— Ах ты, мерзкий паразит! — заорал я. — Хочешь обесчестить меня, ты… ты… ах ты ничтожество из Восьмого гусарского!
Я уже держал его левой рукой, так что теперь только размахнулся правой и врезал кулаком прямо ему по роже.
Сегодня, когда я иногда вспоминаю лучшие минуты своей прошлой жизни — Лолу Монтес, Элспет, королеву Ранавалуну, маленькую креолку Рене и ту толстую танцовщицу, которую я купил в Индии, чье имя стерлось из моей памяти. За ними встают образы старого Колина Кэмпбелла, цепляющего Крест Виктории на мою недостойную грудь и возводящего меня в рыцарское достоинство именем Ее Величества (и сама королева — маленькая сентиментальная женщина, вся в слезах), и то, как я вломился в сокровищницу Рани и увидел все эти прекрасные штучки, которые можно было унести с собой, — когда я думаю обо всех этих приятных вещах, воспоминание о том, как я врезал Томми Брайанту, снова неизбежно приходит ко мне. Бог свидетель — когда-то это было моим кошмаром, но теперь я думаю, что мало что можно было сравнить с удовольствием, которое я от этого получил. Мой кулак попал Брайанту прямо в рот, а затем с такой силой впечатался в нос, что его воротник вырвался из моей руки, и Томми загремел вниз головой по лестнице, подпрыгивая на ступеньках, пока не скатился в холл, где и остался лежать, неуклюже разбросав руки и ноги.

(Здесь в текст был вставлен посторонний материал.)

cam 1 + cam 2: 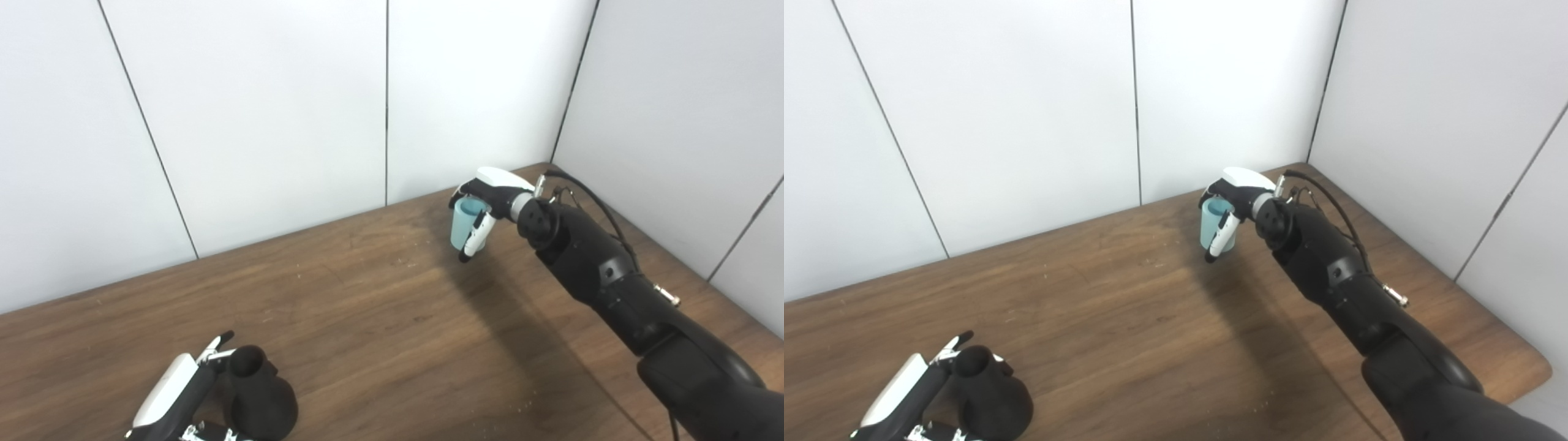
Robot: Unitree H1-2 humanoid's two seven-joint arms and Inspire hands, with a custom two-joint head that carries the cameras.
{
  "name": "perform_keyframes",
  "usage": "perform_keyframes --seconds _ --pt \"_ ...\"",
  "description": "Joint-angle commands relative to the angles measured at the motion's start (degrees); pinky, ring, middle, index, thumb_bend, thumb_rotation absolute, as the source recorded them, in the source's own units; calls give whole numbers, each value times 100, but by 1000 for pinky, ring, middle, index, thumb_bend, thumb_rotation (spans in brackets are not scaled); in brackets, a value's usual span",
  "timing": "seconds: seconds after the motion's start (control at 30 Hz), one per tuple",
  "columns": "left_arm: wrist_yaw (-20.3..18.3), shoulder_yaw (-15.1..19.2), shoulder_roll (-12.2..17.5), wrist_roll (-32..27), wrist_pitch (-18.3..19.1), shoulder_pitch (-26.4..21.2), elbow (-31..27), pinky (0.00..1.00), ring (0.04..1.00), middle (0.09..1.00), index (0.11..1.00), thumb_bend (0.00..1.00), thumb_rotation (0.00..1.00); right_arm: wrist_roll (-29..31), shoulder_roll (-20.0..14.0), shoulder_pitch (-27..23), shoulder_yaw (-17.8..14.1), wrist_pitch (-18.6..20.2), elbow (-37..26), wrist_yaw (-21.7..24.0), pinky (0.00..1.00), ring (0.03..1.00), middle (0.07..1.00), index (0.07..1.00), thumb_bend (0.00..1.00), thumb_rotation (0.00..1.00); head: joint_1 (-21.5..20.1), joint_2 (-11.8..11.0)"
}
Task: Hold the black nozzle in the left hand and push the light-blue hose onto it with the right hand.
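White panelled walls meeting in a corner behind a brown wooden table point(380, 306).

Left hand point(177, 395) low at the near left edge, fingers wrapped round the black nozzle point(260, 392) and clamped on it. Flared base down on the wood, narrow open neck pointing up and slightly away. Probably held so to steady the neck as a fixed target.

Right hand point(484, 205) far off by the back corner, fingers curled round the light-blue hose point(465, 223), thumb across its front. Short, cup-like piece, upright, open end showing at the top; whether lifted clear of the table or resting on it, impossible to tell. Gripped near the upper end, lower part left free.

Well apart, the two pieces, with bare wood between. Joining not yet begun; likely needing a long carry towards the nozzle and a turn to line opening with neck.
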Motion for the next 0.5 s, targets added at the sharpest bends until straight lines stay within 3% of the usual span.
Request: perform_keyframes --seconds 0.0,0.03,0.1,0.13,0.47 --pt "-463 -77 330 286 510 303 232 1000 615 469 491 526 0 8 -142 -236 -63 -125 -110 -215 487 581 648 662 800 0 -7 10" --pt "-468 -74 334 283 507 304 225 1000 615 469 491 526 0 20 -128 -223 -85 -135 -117 -262 483 573 638 652 796 0 -11 20" --pt "-474 -70 339 281 502 307 214 1000 615 468 492 526 0 40 -112 -209 -110 -154 -119 -331 441 511 512 535 585 0 -18 19" --pt "-478 -71 339 280 500 306 213 1000 615 468 492 526 0 38 -107 -197 -117 -175 -109 -390 429 492 493 520 558 0 -18 26" --pt "-479 -74 327 297 532 333 175 1000 615 465 493 526 0 46 -171 -160 -93 -212 -100 -502 463 487 499 454 521 0 -44 46"
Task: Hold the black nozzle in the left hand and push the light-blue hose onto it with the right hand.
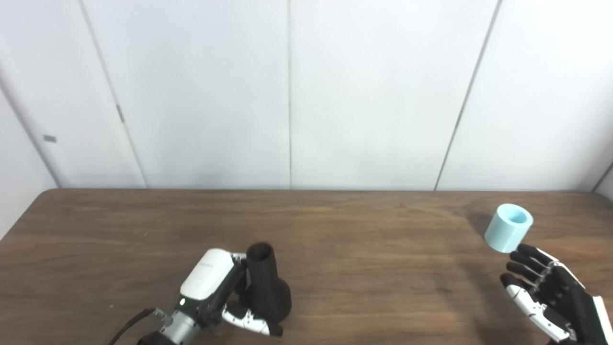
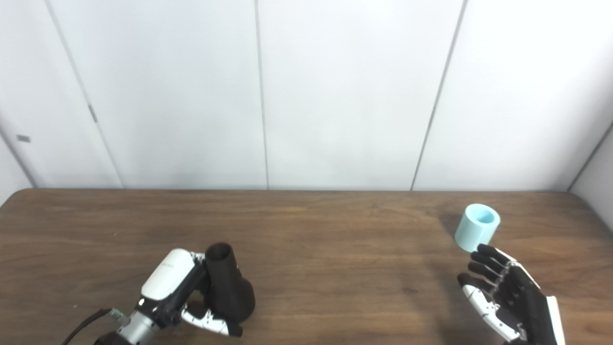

В ушах у меня стоял визг перепуганных женщин, несколько рук схватило меня за сюртук, а пара мужчин спустились вниз, чтобы поднять Брайанта, но все, что я помню, это испуганное лицо Фанни и голос Бентинка, донесшийся с лестницы:
— Боже мой, мне кажется, он убил его!
Как оказалось, Бентинк ошибался, и слава Богу! Этот маленький паршивец Брайант не умер, хотя был и недалек от этого. Помимо сломанного носа, в результате падения с лестницы он разбил себе череп и пару дней балансировал между жизнью и смертью, весь облепленный бристольскими пиявками. Когда он наконец пришел в себя настолько, что имел дерзость сказать: «Передайте Флэшмену, что я прощаю ему от всего сердца», это порадовало меня, так как свидетельствовало о том, что он возвращается к жизни и собирается остаться всепрощающим христианином. Если бы он думал, что умирает, он бы прок…нал меня до самой смерти и после — уже в аду.
Однако после этого он вновь потерял сознание, а я прошел через муки тюремного заключения. Меня заперли в моей же собственной комнате: Локк был мировым судьей и водворил меня туда, усадив этого идиота Дюберли снаружи — ни дать ни взять бейлиф, стерегущий браконьера. Я был весь в холодном поту — ведь если бы Брайант откинул копыта, дело, несомненно, запахло бы веревкой. Размышляя об этом, я мог только валяться в кровати и дрожать от страха. Я видал, как вешают, и тогда мне это казалось презабавнейшей штукой, но когда теперь я думал о петле, касающейся моей шеи, мешке, который одевают на голову, страшном рывке, удушье и вечной тьме — Боже мой, от всего этого мне хотелось блевать где-нибудь в уголке. Я уже чувствовал, как удавка стягивает мне шею, и, рыдая, ждал, что меня вот-вот вздернут. И хотя на самом деле до этого, к счастью, так и не дошло, те несколько дней, которые мне пришлось провести в своей спальне я запомнил на всю жизнь. Веселенькие желтенькие примулы на обоях, сине-красный ковер с маленькими зелеными тиграми и гравюра пейзажа с Харлакстон-мэнор, что близ Грэнтама в Линкольншире, издания Джона Лонгдена, эсквайра, висящая над кроватью, — я до сих пор помню всю обстановку до мелочей.